D’un côté, la définition de Milton Friedman, vulgarisée en 1970 dans sa tribune célèbre du New York Times : «La responsabilité sociale de l’entreprise est de faire des profits», pour leurs actionnaires (shareholders) et dans le cadre des lois de l’État. De l’autre, «le capitalisme des parties prenantes» (stakeholders), théorisé en 1984 par le philosophe universitaire américain Edward Freeman: l’entreprise doit se soucier de tous ceux qui participent à son fonctionnement, particulièrement les salariés, et se préoccuper de son environnement.

Milton Friedman s’exprimait dans le contexte de la crise industrielle de l’économie dirigée, alors que depuis la Seconde Guerre mondiale l’État et les entreprises avaient eu partie liée. C’était le postulat emblématique du patron de General Motors des années 1950: «Ce qui est bon pour General Motors est bon pour les USA et réciproquement.»Les révolutions conservatrices de Thatcher et Reagan, dont Friedman fut l’inspirateur, allaient y mettre fin dans les années 1980, ouvrant la voie au néolibéralisme et au dépérissement de l’État social et des syndicats.
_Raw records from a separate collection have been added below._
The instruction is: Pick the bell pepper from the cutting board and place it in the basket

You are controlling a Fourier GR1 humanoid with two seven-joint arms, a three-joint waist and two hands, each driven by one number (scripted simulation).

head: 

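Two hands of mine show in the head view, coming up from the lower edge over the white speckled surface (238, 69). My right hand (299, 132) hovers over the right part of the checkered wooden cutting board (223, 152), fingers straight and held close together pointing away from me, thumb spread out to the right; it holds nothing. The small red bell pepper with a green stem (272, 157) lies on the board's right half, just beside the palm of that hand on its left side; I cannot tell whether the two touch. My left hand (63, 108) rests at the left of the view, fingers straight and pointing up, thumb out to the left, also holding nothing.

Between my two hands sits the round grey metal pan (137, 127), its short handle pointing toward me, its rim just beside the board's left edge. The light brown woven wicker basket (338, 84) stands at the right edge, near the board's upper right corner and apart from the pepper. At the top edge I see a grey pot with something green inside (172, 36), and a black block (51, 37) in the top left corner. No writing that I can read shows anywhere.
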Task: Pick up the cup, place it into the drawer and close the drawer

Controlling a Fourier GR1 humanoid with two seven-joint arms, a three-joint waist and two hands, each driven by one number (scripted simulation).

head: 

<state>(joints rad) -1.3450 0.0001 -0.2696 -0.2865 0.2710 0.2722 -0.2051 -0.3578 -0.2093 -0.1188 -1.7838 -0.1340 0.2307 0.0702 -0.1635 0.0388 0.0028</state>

L’inclusion de tous les partenaires proposée par Edward Freeman au milieu des années 1980 part de cette situation, où l’entreprise s’est déjà délivrée du carcan étatique. Dans la décennie 1990, le néolibéralisme est non seulement triomphant, mais il est en train de faire place au capitalisme financier mondialisé. C’est sur ce terreau du retrait de l’État, laissant les entreprises seul maître à bord, qu’a émergé le concept d’«investissement socialement responsable» et la montée en puissance des critères ESG. Outre ses profits et son cours de bourse, l’entreprise ne peut ingnorer ses performances environnementales, sociales (ou sociétales), ni sa gouvernance interne (transparence). L’ESG, qui fait l’objet d’une «notation extra-financière» est devenue de facto le corps de doctrine sociale des grandes entreprises cotées en bourse et des fonds de gestion qui les financent.

Normes communautaristes

Il n’est donc pas étonnant que le plus ardent défenseur du «capitalisme des parties prenantes» n’est autre que Larry Fink, le créateur et président de BlackRock, le plus gros fonds de gestion d’actifs au monde (il vient de franchir le cap de 10.000 milliards de dollars de capitaux gérés). Au point que Larry Fink est sur la défensive face à la fronde des élus républicains. Dans ses lettres annuelles adressées à ses clients, où il énonce sa philosophie des affaires, le patron de BlackRock est contraint de démentir formellement que «le capitalisme des parties prenantes», auquel il croit, soit «un capitalisme woke».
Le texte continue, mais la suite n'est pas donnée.